**Directions for this task**
Restate every record word for word, without the pictures.
(Data under study)
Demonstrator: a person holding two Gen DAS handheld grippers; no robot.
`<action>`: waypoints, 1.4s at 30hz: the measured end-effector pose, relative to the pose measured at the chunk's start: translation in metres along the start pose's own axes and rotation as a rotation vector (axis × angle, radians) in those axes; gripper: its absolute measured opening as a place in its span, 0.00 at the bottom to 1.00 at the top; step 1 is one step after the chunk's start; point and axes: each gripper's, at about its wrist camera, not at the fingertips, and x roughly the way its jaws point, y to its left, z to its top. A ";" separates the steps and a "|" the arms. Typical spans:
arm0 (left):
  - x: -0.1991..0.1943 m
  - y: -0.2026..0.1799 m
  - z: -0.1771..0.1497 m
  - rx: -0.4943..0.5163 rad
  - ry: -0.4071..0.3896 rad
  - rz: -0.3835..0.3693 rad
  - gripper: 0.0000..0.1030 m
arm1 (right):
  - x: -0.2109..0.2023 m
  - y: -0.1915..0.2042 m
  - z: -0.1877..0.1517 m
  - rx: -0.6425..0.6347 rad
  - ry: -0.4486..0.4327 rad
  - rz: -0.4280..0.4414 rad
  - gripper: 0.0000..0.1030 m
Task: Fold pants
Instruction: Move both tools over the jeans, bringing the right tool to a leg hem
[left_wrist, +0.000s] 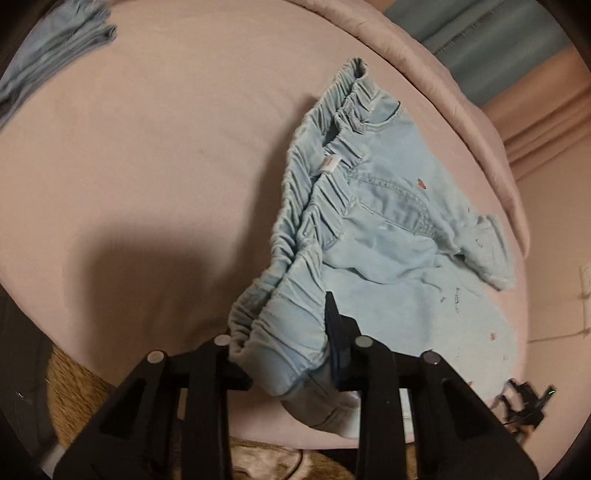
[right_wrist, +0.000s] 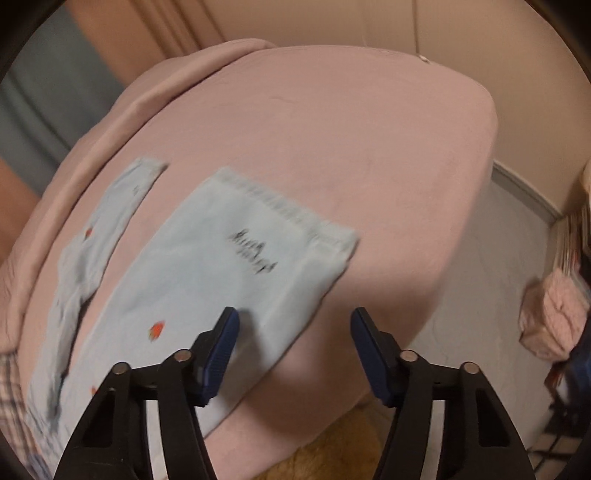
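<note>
Light blue pants (left_wrist: 373, 206) with an elastic waistband and small red marks lie on the pink bed. My left gripper (left_wrist: 284, 332) is shut on a corner of the waistband, which bunches between its fingers and lifts slightly. In the right wrist view a pant leg (right_wrist: 221, 266) with a frayed hem and dark lettering lies flat, the other leg (right_wrist: 110, 218) to its left. My right gripper (right_wrist: 293, 321) is open and empty, just above the near leg's edge, its left finger (right_wrist: 221, 347) over the cloth.
The pink bed (left_wrist: 147, 147) has a rolled pink blanket (left_wrist: 461, 99) along its far edge. Folded blue-grey cloth (left_wrist: 55, 48) lies at the far left. A tan rug (right_wrist: 332, 454) lies below the bed edge. A pink bundle (right_wrist: 554, 317) sits on the floor at right.
</note>
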 end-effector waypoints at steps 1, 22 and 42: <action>-0.001 -0.001 -0.001 0.007 -0.005 0.006 0.24 | 0.003 -0.002 0.002 0.015 0.012 0.014 0.45; -0.017 0.003 -0.018 0.068 -0.038 0.138 0.23 | -0.007 0.003 0.003 -0.036 -0.003 0.089 0.05; -0.052 -0.028 0.002 0.101 -0.153 0.211 0.85 | -0.044 0.005 0.009 -0.088 -0.137 -0.102 0.64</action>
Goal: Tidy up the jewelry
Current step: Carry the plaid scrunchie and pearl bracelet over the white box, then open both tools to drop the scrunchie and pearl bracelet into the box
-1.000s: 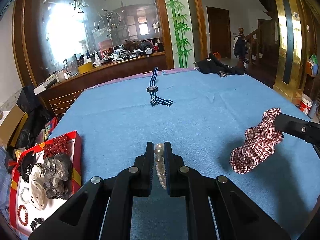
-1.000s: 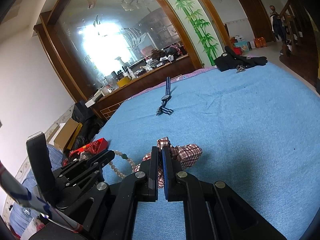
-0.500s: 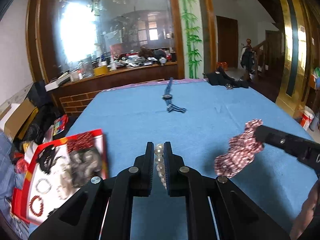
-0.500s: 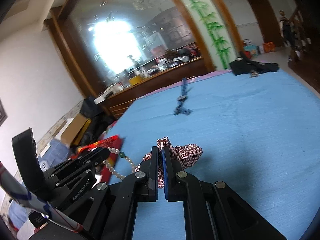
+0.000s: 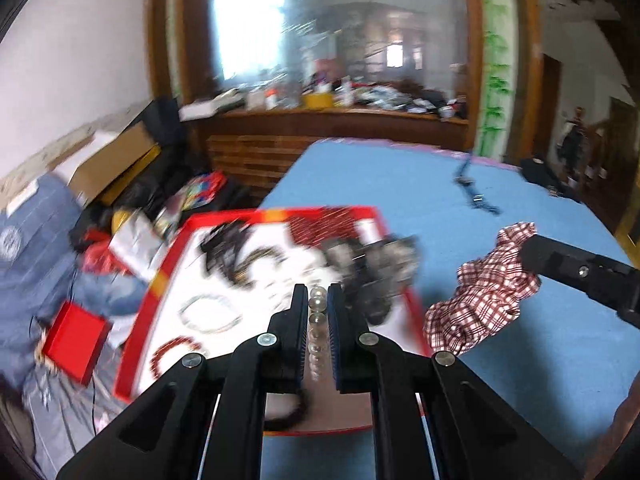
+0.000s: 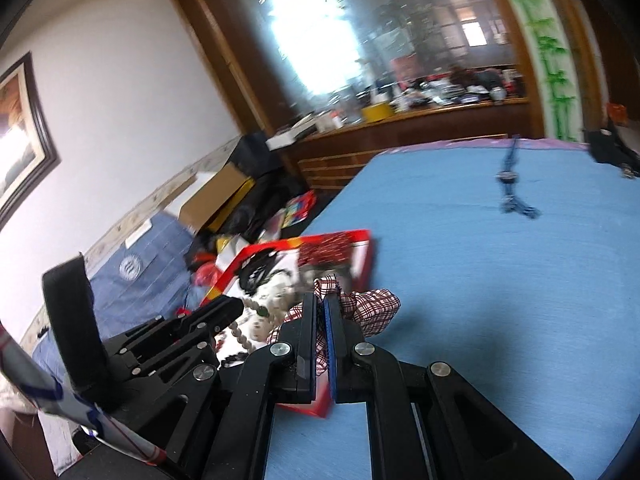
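Both grippers have swung left to the red tray point(image 5: 160, 280) at the table's left edge: left gripper point(image 5: 318, 300) clamped on pearl necklace point(image 5: 316, 320), right gripper point(image 6: 320, 308) pinching plaid scrunchie point(image 6: 372, 304), drop-off next.

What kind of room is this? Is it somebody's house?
Probably a lived-in home, not a shop or lab. A table under a blue cloth stands by a wood-framed glass partition with a cluttered wooden ledge, and cardboard boxes sit along the wall.
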`<state>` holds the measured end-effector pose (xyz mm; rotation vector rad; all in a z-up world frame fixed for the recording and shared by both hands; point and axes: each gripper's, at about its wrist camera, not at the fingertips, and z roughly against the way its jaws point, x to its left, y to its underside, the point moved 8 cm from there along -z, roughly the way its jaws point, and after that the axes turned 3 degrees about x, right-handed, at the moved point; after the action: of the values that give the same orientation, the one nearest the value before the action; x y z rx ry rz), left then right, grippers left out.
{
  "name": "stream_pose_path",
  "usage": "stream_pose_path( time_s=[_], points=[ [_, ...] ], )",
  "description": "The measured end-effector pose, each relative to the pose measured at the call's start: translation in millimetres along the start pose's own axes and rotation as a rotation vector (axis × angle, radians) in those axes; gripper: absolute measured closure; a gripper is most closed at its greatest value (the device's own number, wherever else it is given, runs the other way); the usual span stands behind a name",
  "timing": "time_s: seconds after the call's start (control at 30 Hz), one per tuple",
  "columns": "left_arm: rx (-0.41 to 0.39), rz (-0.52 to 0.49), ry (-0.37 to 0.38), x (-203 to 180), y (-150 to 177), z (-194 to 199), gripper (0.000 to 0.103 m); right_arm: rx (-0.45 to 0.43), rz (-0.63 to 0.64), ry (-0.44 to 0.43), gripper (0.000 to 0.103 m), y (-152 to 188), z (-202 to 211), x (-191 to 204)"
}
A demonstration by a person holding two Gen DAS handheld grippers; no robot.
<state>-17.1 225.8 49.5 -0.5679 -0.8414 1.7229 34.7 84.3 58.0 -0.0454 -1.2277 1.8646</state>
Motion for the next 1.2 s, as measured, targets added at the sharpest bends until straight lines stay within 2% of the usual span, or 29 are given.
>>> stream_pose_path(
  time_s=[0.2, 0.4, 0.47, 0.5, 0.53, 0.57, 0.6, 0.63, 0.8, 0.87, 0.9, 0.93, 1.03, 1.2],
  points=[
    [0.077, 0.056, -0.040, 39, 23, -26, 0.094, 0.100, 0.023, -0.007, 0.098, 18, -54, 17],
    [0.108, 0.078, -0.039, 45, 32, -40, 0.094, 0.210, 0.040, 0.044, 0.095, 48, -82, 6],
    [0.110, 0.079, -0.035, 42, 32, -40, 0.094, 0.220, 0.032, 0.058, 0.095, 51, -83, 1],
    [0.110, 0.079, -0.037, 41, 32, -40, 0.090, 0.221, 0.033, 0.059, 0.094, 51, -82, -1],
    [0.110, 0.083, -0.040, 42, 32, -38, 0.074, 0.224, 0.035, 0.060, 0.086, 52, -81, -1],
    [0.103, 0.089, -0.041, 42, 30, -38, 0.064, 0.224, 0.032, 0.061, 0.078, 51, -78, -3],
    [0.087, 0.092, -0.049, 43, 29, -34, 0.053, 0.210, 0.026, 0.055, 0.060, 50, -72, -4],
    [0.071, 0.091, -0.058, 44, 27, -29, 0.053, 0.184, 0.023, 0.052, 0.052, 48, -65, -4],
    [0.002, 0.093, -0.094, 45, 21, 5, 0.051, 0.091, 0.068, 0.080, 0.052, 38, -23, 9],
    [-0.034, 0.102, -0.129, 47, 25, 27, 0.035, 0.067, 0.101, 0.106, 0.049, 40, 0, 18],
    [-0.055, 0.112, -0.151, 47, 29, 41, 0.019, 0.057, 0.113, 0.121, 0.043, 41, 9, 22],
    [-0.072, 0.120, -0.170, 49, 31, 50, 0.010, 0.048, 0.125, 0.136, 0.034, 43, 18, 26],
    [-0.146, 0.114, -0.247, 50, 47, 90, 0.006, 0.033, 0.160, 0.195, 0.018, 62, 46, 34],
    [-0.130, 0.128, -0.243, 51, 73, 111, 0.002, 0.050, 0.145, 0.252, 0.013, 88, 63, 31]
  ],
)
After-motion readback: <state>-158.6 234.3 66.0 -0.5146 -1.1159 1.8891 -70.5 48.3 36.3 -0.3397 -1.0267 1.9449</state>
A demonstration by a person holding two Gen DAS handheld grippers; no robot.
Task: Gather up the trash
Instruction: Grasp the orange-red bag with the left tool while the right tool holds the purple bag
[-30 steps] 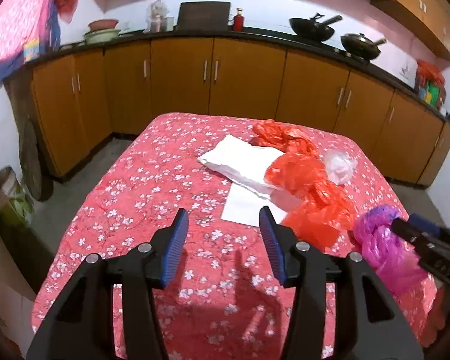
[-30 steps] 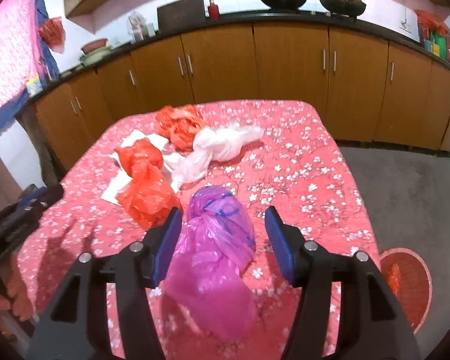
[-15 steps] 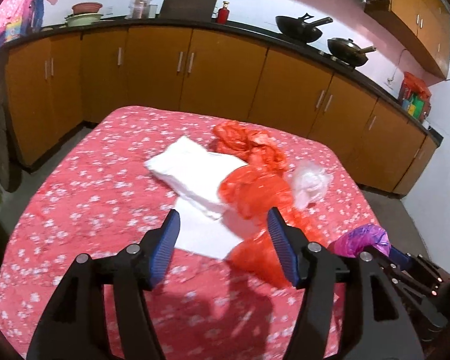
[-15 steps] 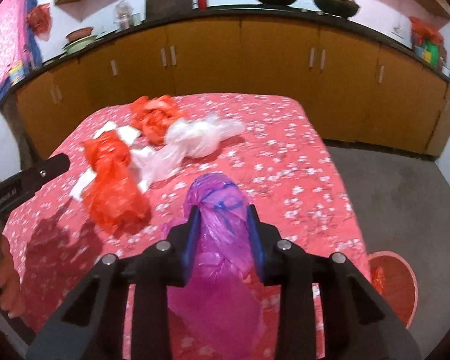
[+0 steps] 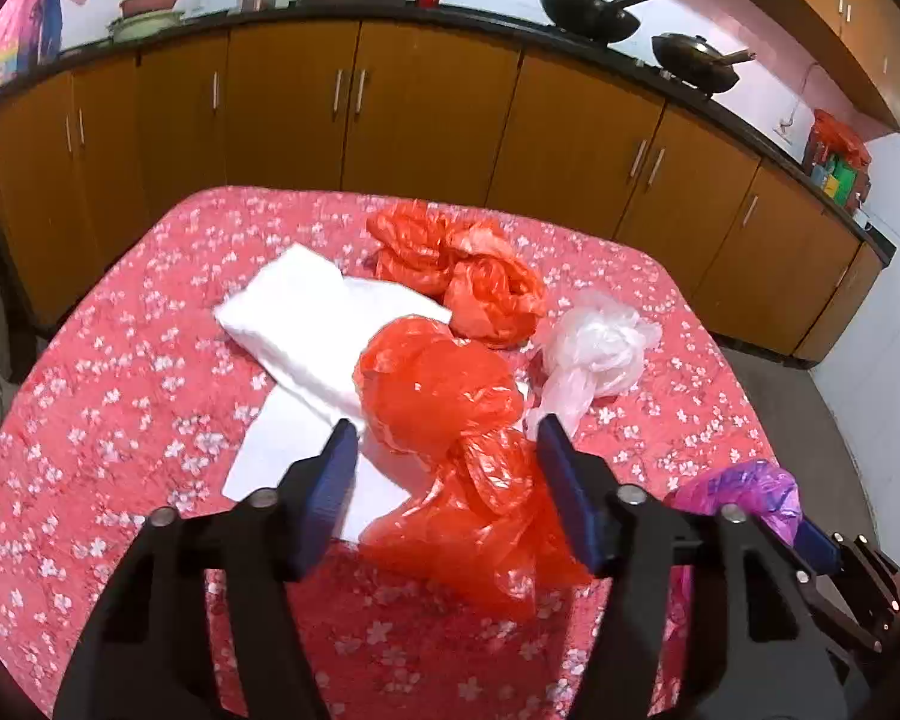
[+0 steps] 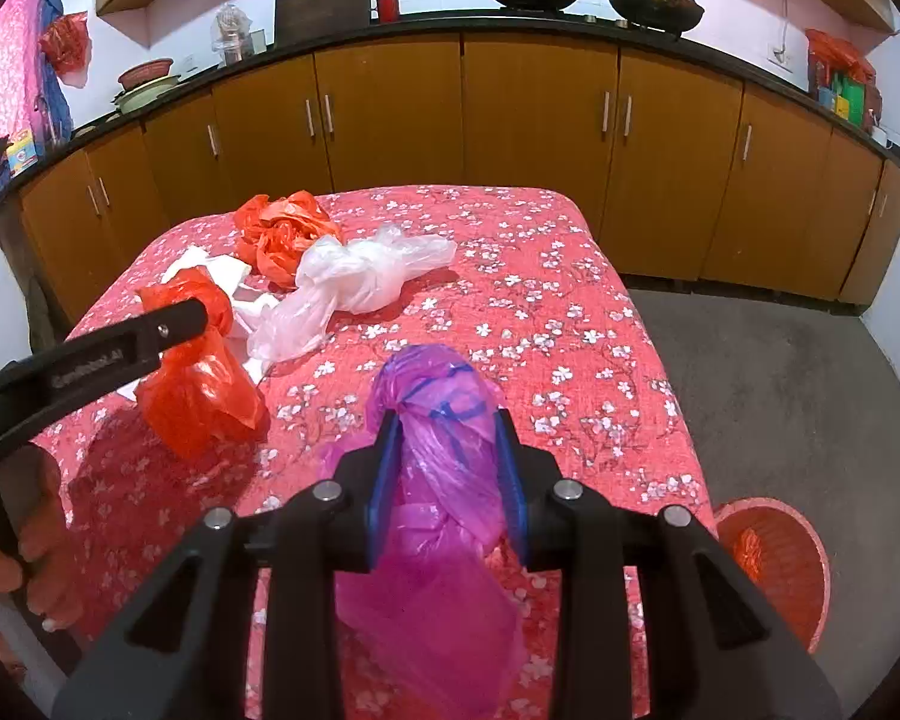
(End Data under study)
**Output**
Demonstrator: a person holding two Gen DAS handheld grippers; no robot.
`<action>`: waypoints, 1.4s at 30hz: the measured end-effector pose, relative to the pose measured at the chunk's start: translation in metres along the start pose's own axes and rotation as a rotation vector (axis × angle, radians) in those axes; gripper: its absolute measured opening as a place in its span, 0.00 at the bottom to 1.00 at the top; step 1 is one step after the chunk's start; point and axes: each gripper's, at about its wrist camera, not at the fingertips, and x roughly the way its jaws point, y to its left, z to its top. A ";" separates the steps and a "|" the arms. Typical spans:
arm0 (left):
  - x: -0.1991..0.1943 m
  - y: -0.2026..0.1799 m
  - z: -0.1771..0.1497 m
  - rx: -0.4943..0.5163 rad
  - ry: -0.4071..0.3896 rad
  - rz: -0.3835..0.3693 rad
  - gripper: 0.0000..0.1030 m
arm1 (right):
  - x: -0.2109..0.2023 m
  - y: -0.1915..0.2042 m
  - z: -0.1877..0.1517 m
  - rx: -0.6425..0.6347 rad
  - ry: -0.4486..0.4327 rad
  - rz: -0.4280..0.4414 rad
  - gripper: 0.0000..0.1030 m
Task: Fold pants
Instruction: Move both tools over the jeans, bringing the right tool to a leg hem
[left_wrist, +0.000s] 
[right_wrist, +0.000s] 
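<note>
Light blue pants (left_wrist: 373, 206) with an elastic waistband and small red marks lie on the pink bed. My left gripper (left_wrist: 284, 332) is shut on a corner of the waistband, which bunches between its fingers and lifts slightly. In the right wrist view a pant leg (right_wrist: 221, 266) with a frayed hem and dark lettering lies flat, the other leg (right_wrist: 110, 218) to its left. My right gripper (right_wrist: 293, 321) is open and empty, just above the near leg's edge, its left finger (right_wrist: 221, 347) over the cloth.
The pink bed (left_wrist: 147, 147) has a rolled pink blanket (left_wrist: 461, 99) along its far edge. Folded blue-grey cloth (left_wrist: 55, 48) lies at the far left. A tan rug (right_wrist: 332, 454) lies below the bed edge. A pink bundle (right_wrist: 554, 317) sits on the floor at right.
</note>
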 end-effector waypoints at steps 1, 22 and 42: <action>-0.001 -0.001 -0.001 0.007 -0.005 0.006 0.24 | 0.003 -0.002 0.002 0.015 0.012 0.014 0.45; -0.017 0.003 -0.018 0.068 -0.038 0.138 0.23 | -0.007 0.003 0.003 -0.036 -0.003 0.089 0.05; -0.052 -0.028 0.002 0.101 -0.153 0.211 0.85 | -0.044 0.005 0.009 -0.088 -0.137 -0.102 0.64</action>
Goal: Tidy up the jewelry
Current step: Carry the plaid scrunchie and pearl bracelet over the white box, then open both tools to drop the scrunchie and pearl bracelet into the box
-1.000s: 
-1.000s: 
-0.500s: 
-0.500s: 
+0.000s: 
+0.000s: 
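Both grippers have swung left to the red tray point(image 5: 160, 280) at the table's left edge: left gripper point(image 5: 318, 300) clamped on pearl necklace point(image 5: 316, 320), right gripper point(image 6: 320, 308) pinching plaid scrunchie point(image 6: 372, 304), drop-off next.

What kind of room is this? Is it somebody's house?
Probably a lived-in home, not a shop or lab. A table under a blue cloth stands by a wood-framed glass partition with a cluttered wooden ledge, and cardboard boxes sit along the wall.
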`<state>` holds the measured end-effector pose (xyz mm; rotation vector rad; all in a z-up world frame fixed for the recording and shared by both hands; point and axes: each gripper's, at about its wrist camera, not at the fingertips, and z roughly against the way its jaws point, x to its left, y to its underside, the point moved 8 cm from there along -z, roughly the way its jaws point, and after that the axes turned 3 degrees about x, right-handed, at the moved point; after the action: of the values that give the same orientation, the one nearest the value before the action; x y z rx ry rz), left then right, grippers left out.
{
  "name": "stream_pose_path",
  "usage": "stream_pose_path( time_s=[_], points=[ [_, ...] ], )",
  "description": "The measured end-effector pose, each relative to the pose measured at the call's start: translation in millimetres along the start pose's own axes and rotation as a rotation vector (axis × angle, radians) in those axes; gripper: absolute measured closure; a gripper is most closed at its greatest value (the device's own number, wherever else it is given, runs the other way); the usual span stands behind a name",
  "timing": "time_s: seconds after the call's start (control at 30 Hz), one per tuple",
  "columns": "left_arm: rx (-0.41 to 0.39), rz (-0.52 to 0.49), ry (-0.37 to 0.38), x (-203 to 180), y (-150 to 177), z (-194 to 199), gripper (0.000 to 0.103 m); right_arm: rx (-0.45 to 0.43), rz (-0.63 to 0.64), ry (-0.44 to 0.43), gripper (0.000 to 0.103 m), y (-152 to 188), z (-202 to 211), x (-191 to 204)"
}
A demonstration by a person holding two Gen DAS handheld grippers; no robot.
<state>-17.1 225.8 49.5 -0.5679 -0.8414 1.7229 34.7 84.3 58.0 -0.0454 -1.2277 1.8646</state>
Motion for the next 1.2 s, as measured, targets added at the sharpest bends until straight lines stay within 2% of the usual span, or 29 are given.
>>> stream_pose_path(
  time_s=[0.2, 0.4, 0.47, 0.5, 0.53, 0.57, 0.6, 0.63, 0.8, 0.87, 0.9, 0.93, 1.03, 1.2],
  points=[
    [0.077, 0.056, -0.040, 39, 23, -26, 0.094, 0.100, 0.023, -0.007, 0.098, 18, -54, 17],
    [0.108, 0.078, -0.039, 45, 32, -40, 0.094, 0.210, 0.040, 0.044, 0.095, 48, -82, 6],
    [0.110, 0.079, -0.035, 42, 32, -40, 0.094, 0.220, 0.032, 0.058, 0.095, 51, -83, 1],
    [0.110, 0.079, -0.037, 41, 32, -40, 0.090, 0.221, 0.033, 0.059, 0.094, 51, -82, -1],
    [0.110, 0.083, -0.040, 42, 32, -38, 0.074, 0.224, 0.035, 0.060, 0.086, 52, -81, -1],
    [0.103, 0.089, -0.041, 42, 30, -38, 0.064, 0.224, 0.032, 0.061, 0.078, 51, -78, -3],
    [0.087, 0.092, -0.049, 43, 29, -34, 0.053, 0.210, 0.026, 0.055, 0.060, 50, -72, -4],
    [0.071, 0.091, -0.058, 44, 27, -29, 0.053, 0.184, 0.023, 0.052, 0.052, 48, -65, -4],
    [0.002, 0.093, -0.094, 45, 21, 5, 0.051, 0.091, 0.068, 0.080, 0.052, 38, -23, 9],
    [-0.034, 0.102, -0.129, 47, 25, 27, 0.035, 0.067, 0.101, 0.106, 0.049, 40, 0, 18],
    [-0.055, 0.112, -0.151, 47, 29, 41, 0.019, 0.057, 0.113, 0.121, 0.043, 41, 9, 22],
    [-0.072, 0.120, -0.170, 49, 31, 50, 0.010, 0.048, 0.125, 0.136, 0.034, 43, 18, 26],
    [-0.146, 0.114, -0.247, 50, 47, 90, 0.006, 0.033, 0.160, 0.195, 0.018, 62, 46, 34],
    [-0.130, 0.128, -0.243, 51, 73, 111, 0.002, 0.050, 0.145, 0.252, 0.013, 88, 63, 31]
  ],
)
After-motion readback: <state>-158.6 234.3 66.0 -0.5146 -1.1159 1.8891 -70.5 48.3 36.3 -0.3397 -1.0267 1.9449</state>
A demonstration by a person holding two Gen DAS handheld grippers; no robot.
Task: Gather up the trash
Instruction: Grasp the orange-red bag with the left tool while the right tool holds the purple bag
[-30 steps] 
[-30 steps] 
[-15 steps] 
[-15 steps] 
[+0 steps] 
[+0 steps] 

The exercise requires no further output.